O estudo, para o qual foram entrevistados 31 profissionais e famílias de pessoas com deficiência, explica que “com a nova lei, as pessoas maiores de 18 anos que se encontram impossibilitadas de exercer os seus direitos podem beneficiar de medidas de acompanhamento personalizadas para cada situação”.

No entanto, da análise feita, foi possível perceber que em 82% dos casos o juiz optou pela “medida mais restritiva de acompanhamento”, atribuindo poderes de representação geral aos acompanhantes da pessoa com deficiência, o que contraria as recomendações do Comité das Nações Unidas sobre os Direitos das Pessoas com Deficiência.

Uma realidade que muda ligeiramente quando analisado o período entre fevereiro de 2022 e fevereiro de 2023, em que descem para 78% as sentenças de representação geral e sobem para 21% as sentenças que decretam representação especial, “uma medida de acompanhamento menos restritiva em termos de direitos”.

Com a nova legislação, “a restrição de direitos pessoais deve ser excecional”, no entanto, o estudo verificou que isso aconteceu apenas em 10% das sentenças analisadas.

Entre as 752 sentenças, 84% definiam que as pessoas com deficiência não podiam fazer testamento, 72% não podiam exercer responsabilidades parentais, o que inclui perfilhar, adotar ou exercer direitos reprodutivos, 60% não podiam casar, 53% não podiam deslocar-se ou fixar domicílio, 29% não podiam escolher profissão e 13% estavam impedidos de votar.

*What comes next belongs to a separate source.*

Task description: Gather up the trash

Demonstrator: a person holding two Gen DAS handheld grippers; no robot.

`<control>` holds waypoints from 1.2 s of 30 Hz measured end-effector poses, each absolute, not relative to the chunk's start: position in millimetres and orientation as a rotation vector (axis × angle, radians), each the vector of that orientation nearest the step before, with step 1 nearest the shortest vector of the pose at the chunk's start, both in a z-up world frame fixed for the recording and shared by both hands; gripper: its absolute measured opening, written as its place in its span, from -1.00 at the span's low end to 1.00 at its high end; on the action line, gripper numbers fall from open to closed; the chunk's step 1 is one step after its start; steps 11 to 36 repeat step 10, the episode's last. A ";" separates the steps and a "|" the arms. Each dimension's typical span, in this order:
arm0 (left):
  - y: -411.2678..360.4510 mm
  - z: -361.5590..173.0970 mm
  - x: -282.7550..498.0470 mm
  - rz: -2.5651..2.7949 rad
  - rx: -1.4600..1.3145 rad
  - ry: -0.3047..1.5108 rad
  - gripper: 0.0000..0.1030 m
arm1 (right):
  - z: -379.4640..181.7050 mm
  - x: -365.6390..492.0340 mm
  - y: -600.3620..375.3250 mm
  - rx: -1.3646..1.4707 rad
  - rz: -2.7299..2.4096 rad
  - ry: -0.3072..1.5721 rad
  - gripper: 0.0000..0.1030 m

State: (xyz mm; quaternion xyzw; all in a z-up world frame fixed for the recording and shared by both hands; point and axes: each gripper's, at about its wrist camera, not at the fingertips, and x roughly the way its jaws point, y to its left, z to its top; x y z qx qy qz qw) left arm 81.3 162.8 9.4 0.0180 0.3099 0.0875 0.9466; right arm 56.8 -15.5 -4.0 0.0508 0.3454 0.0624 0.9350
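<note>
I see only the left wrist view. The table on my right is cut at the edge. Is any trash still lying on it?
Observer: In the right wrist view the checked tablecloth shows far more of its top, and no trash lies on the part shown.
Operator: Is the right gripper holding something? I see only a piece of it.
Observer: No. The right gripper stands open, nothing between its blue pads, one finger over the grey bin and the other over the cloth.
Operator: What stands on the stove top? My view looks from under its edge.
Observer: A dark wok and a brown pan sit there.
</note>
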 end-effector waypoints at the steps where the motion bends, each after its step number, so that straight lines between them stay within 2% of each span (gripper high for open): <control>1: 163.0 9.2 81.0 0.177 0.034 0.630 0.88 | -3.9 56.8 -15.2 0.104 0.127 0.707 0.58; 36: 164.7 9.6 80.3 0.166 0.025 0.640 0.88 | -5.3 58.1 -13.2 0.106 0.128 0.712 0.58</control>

Os resultados revelam que a implementação deste novo regime “é um processo complexo”, que “abre novas oportunidades para o exercício de direitos”, mas também “enfrenta múltiplas tensões e dificuldades”, seja por fatores económicos, políticos ou sociais.

“Desde logo a insuficiência de recursos nos tribunais e a pressão do tempo e do volume de processos parecem colidir com os requisitos de uma legislação que é ‘necessariamente mais lenta’ pela atenção que se exige para determinar medidas de apoio ajustadas a cada caso”, lê-se no relatório.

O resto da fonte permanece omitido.